Executive Vice President David Rubin told the University of California Health Services Committee that UCHealth is moving forward with a five‑pillar strategic plan while absorbing budget pressures and payment risks from Medicaid and Medicare.
Rubin, who introduced the plan at the committee meeting, said the strategy focuses on federal and state engagement, network development, ambulatory access and experience, population‑health data and innovation, and systemwide governance. "We submitted a budget that is down over 6% from last year," Rubin said, adding that the system is absorbing mandatory staff cost increases and reallocating funds to priority initiatives.
The plan, Rubin said, includes creating an office of strategic partnerships to coordinate Medi‑Cal and Medicare strategy and building systemwide governance for Medi‑Cal, along with a rapid response team for Medicaid. "We're actually going to build capability at UCHealth to support that," he said. Rubin also highlighted investments in ambulatory access, enterprise analytics and EPIC tools to standardize proactive care across campuses.
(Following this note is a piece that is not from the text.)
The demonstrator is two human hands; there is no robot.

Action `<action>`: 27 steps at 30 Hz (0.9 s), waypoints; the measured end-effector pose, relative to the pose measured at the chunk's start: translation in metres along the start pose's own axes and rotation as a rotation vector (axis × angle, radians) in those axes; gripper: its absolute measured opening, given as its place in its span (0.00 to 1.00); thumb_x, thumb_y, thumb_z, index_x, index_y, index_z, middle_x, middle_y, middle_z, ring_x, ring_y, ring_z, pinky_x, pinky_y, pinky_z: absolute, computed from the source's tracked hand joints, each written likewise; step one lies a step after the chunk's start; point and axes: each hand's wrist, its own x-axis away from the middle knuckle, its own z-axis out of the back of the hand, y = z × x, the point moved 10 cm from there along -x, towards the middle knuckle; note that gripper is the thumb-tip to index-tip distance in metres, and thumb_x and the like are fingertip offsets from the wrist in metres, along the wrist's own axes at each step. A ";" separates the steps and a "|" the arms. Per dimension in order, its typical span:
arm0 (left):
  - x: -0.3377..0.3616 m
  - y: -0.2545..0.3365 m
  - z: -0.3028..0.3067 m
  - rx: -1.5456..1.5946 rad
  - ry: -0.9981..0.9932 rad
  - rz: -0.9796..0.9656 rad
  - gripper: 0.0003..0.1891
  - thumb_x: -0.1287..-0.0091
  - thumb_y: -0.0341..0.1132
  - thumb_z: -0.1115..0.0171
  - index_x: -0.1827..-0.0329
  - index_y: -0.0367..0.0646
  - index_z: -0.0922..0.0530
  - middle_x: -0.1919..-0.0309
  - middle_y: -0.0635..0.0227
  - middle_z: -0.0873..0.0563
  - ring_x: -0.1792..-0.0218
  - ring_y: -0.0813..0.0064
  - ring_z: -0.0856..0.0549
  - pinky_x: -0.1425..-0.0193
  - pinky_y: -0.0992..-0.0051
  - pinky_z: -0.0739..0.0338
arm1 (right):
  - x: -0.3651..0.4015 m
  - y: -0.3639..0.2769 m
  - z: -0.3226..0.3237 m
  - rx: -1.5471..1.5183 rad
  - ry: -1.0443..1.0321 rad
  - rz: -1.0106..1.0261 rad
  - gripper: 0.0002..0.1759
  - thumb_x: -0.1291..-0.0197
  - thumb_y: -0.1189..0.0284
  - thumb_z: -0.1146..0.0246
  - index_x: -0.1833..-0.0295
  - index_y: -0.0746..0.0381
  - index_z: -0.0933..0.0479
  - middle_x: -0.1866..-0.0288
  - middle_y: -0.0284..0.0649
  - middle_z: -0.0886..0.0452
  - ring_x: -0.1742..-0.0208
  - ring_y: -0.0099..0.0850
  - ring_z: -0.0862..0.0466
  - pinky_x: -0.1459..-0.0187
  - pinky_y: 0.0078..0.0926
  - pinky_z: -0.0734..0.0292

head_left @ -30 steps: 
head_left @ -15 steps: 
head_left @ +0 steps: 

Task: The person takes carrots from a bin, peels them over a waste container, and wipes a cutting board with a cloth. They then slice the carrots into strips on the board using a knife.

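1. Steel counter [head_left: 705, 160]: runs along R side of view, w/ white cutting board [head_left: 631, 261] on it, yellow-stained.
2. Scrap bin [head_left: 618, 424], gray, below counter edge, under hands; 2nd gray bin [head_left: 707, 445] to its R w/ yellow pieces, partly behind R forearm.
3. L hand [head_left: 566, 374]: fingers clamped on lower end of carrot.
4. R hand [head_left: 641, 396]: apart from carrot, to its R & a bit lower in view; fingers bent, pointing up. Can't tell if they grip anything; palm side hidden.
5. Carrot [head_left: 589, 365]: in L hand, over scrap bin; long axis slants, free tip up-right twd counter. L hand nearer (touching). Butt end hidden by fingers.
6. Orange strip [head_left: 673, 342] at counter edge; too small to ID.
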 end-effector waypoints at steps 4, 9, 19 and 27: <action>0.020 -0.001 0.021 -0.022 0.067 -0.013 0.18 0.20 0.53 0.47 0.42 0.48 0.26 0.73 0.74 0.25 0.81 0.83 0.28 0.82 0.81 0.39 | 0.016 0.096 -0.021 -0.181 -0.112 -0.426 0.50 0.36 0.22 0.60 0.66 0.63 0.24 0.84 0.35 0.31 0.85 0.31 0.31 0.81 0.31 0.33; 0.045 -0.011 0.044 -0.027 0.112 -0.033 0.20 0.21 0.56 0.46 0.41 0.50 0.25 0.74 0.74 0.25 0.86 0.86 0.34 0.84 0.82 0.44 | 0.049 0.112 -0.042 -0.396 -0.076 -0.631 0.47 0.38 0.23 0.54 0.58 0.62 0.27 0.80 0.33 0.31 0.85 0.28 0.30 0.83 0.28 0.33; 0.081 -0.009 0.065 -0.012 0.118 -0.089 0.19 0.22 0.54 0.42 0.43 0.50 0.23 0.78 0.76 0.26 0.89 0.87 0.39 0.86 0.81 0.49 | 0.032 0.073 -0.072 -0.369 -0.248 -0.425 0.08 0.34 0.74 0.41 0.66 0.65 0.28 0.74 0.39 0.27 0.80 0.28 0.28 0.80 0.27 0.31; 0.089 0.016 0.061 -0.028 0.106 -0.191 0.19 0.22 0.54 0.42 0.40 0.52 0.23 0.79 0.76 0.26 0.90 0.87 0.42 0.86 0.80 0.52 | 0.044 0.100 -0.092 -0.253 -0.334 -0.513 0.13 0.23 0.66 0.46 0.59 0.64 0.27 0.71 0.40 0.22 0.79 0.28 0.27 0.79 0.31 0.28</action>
Regents pressed for details on the budget tradeoffs. Regent Bihari asked about a reported 62% reduction in “other designated funds” and which programs were affected. Rubin answered that some programs (for example, the anatomical donation program overseen by Brandy Schmidt) had their funding reclassified rather than cut and that campus assessment funds were adjusted to avoid double charging deans. "It was just moved into the campus assessment category," Rubin said.
Regent Grama asked how the hiring freeze and FTE reductions would be managed so essential positions are preserved. Rubin described a project management review that asked each direct report to prioritize positions aligned to the strategic framework and to work with campus CEOs and vice chancellors to protect roles that deliver systemwide value.
Rubin described the budget arithmetic: the plan covers about $1.6 million in mandatory increases for non‑represented staff, a workforce reduction line of about $3.8 million and a reserve of roughly $1.0 million for an office of strategic partnerships and enterprise analytics. He said the net reduction in the submitted budget was in the range of $2 million to $3 million but noted the figure folds in offsets and that natural growth would have been higher without cuts.
The strategic plan also highlights physician well‑being and representation for clinical faculty; Rubin said petitions by clinical faculty to join the Academic Senate were not successful but spurred conversations about alternate representation models.
Rubin told the committee the administration will return with additional work on employee benefit participation and student health programs later in the year. He said a comprehensive vision on student health is expected back in July or September.
Looking ahead, Rubin said UCHealth will continue targeted advocacy in Sacramento and Washington, D.C., to protect federal and state health financing that supports UC's safety‑net role.
The committee had no formal vote on the strategic plan at the meeting; the presentation was a discussion item and the administration identified follow‑up topics to return to the committee.